What is needed ▸
Search the material below for the word "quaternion". Copy every line that has it.

Supplied information ▸
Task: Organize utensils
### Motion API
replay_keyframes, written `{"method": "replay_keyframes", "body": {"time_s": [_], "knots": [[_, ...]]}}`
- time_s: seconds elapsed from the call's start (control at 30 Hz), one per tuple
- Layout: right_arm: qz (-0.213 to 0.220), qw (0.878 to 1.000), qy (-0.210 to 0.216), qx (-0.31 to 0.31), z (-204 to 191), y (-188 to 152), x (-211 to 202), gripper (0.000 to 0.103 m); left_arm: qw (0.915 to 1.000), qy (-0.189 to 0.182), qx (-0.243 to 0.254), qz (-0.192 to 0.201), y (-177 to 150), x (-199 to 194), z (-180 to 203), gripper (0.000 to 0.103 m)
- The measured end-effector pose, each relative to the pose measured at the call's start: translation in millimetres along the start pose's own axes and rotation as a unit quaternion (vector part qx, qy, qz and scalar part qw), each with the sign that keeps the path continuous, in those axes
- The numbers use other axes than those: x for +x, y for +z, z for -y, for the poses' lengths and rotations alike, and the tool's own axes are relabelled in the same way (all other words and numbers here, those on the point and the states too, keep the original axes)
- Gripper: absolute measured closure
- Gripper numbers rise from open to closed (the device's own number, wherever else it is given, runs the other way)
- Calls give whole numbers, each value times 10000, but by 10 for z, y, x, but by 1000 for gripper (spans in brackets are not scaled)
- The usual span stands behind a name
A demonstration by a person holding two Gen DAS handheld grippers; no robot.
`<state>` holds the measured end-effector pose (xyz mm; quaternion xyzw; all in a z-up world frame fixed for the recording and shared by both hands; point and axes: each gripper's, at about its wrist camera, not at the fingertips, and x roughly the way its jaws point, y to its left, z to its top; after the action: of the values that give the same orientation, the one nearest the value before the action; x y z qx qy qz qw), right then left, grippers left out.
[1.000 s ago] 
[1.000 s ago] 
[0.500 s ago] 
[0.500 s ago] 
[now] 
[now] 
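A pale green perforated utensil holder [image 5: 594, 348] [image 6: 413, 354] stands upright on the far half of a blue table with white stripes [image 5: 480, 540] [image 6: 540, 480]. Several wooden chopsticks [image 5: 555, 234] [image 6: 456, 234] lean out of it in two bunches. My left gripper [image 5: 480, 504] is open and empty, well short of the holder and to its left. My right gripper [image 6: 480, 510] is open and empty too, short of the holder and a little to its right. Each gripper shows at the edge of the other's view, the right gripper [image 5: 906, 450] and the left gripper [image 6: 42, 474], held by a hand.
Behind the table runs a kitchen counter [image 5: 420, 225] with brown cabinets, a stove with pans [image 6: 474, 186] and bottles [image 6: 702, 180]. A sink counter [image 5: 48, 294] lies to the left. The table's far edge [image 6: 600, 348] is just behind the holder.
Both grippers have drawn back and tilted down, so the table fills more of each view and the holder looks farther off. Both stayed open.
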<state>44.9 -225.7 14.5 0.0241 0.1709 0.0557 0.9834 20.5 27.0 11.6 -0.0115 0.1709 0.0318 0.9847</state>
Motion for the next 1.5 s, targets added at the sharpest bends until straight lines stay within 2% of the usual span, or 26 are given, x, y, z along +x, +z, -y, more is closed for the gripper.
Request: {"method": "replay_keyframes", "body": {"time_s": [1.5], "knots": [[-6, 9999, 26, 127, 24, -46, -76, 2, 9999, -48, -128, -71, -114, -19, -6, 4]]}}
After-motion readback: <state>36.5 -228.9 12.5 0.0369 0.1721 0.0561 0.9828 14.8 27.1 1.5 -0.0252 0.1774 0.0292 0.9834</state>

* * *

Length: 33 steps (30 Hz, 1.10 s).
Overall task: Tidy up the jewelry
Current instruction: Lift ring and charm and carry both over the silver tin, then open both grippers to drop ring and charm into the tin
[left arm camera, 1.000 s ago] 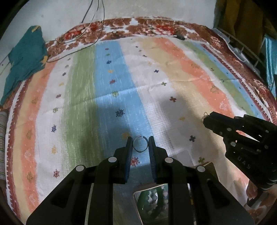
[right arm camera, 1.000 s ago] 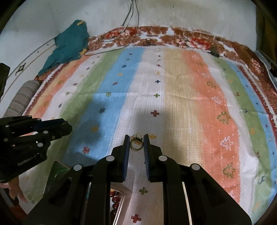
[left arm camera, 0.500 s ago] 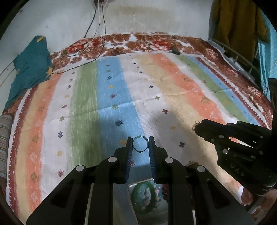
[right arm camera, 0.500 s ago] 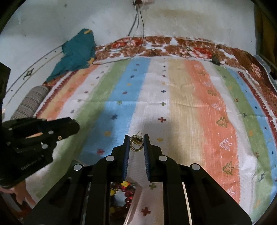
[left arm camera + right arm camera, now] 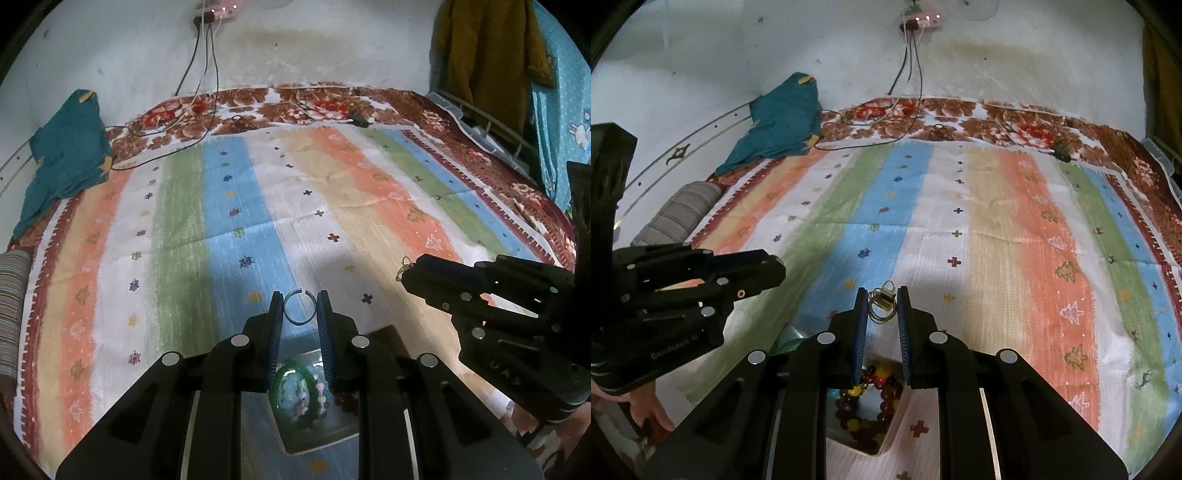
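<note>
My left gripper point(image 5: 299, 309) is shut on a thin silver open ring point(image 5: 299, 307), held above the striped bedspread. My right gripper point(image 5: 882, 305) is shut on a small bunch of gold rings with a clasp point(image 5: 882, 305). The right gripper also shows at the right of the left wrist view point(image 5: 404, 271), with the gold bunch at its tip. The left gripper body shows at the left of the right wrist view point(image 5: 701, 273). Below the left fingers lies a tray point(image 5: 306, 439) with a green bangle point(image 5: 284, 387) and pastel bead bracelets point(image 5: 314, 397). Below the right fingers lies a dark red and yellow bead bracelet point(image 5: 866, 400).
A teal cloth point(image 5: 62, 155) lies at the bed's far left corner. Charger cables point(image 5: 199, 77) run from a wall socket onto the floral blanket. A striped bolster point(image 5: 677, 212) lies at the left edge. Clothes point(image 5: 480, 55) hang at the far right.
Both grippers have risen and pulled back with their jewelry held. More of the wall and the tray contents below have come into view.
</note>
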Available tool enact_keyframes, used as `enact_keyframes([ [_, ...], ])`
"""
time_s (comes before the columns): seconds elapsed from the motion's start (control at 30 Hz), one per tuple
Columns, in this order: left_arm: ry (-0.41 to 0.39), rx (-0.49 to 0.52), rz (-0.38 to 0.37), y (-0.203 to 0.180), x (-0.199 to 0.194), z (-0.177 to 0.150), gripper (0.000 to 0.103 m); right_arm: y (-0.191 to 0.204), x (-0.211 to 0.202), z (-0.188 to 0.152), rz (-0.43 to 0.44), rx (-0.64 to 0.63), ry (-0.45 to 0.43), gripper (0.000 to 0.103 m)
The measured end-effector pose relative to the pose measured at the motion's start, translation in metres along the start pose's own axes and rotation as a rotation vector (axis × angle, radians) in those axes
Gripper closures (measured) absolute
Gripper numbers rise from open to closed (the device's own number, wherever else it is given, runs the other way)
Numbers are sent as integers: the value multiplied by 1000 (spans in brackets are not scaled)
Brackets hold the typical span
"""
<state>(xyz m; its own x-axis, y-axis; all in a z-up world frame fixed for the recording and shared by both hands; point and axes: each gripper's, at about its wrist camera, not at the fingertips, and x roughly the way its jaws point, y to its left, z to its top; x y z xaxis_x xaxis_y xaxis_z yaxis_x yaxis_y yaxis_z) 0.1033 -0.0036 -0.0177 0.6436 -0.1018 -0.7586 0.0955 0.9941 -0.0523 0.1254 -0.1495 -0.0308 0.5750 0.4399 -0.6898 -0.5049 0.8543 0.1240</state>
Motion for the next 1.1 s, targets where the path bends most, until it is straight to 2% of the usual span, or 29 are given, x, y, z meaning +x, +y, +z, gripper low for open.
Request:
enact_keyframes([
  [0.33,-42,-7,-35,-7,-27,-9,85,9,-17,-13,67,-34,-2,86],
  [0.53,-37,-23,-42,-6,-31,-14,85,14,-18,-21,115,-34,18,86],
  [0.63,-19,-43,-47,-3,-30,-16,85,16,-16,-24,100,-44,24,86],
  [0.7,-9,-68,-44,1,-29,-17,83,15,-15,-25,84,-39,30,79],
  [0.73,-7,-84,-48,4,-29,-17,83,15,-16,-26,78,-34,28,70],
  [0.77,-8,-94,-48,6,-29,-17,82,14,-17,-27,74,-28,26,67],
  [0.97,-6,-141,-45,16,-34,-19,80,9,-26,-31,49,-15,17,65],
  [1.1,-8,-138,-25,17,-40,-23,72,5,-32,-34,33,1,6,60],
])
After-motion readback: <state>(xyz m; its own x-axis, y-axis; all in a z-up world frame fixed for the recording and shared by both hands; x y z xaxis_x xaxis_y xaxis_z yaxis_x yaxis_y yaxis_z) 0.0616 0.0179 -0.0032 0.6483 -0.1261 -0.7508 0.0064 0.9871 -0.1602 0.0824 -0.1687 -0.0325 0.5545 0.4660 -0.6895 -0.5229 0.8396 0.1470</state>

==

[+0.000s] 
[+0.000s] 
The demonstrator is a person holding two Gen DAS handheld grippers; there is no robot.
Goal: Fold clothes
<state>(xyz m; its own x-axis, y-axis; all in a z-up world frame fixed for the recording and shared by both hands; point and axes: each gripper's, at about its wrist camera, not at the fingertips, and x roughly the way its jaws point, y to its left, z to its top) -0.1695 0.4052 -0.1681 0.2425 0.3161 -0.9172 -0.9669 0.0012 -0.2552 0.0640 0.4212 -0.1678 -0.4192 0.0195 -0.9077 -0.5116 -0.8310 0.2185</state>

Response box ▸
- The measured end-effector pose, each relative to the pose measured at the call's start: translation in millimetres along the start pose's own axes and rotation as a unit quaternion (vector part qx, qy, qz and scalar part qw), each with the sign that keeps the path continuous, in those axes
`<state>` holds the measured end-effector pose (xyz mm; quaternion xyzw; all in a z-up world frame fixed for the recording and shared by both hands; point and axes: each gripper's, at about its wrist camera, not at the fingertips, and x roughly the way its jaws point, y to its left, z to its top; after the action: of the values that give the same orientation, the one nearest the value before the action; x y z qx qy qz qw), right then left, grippers left out.

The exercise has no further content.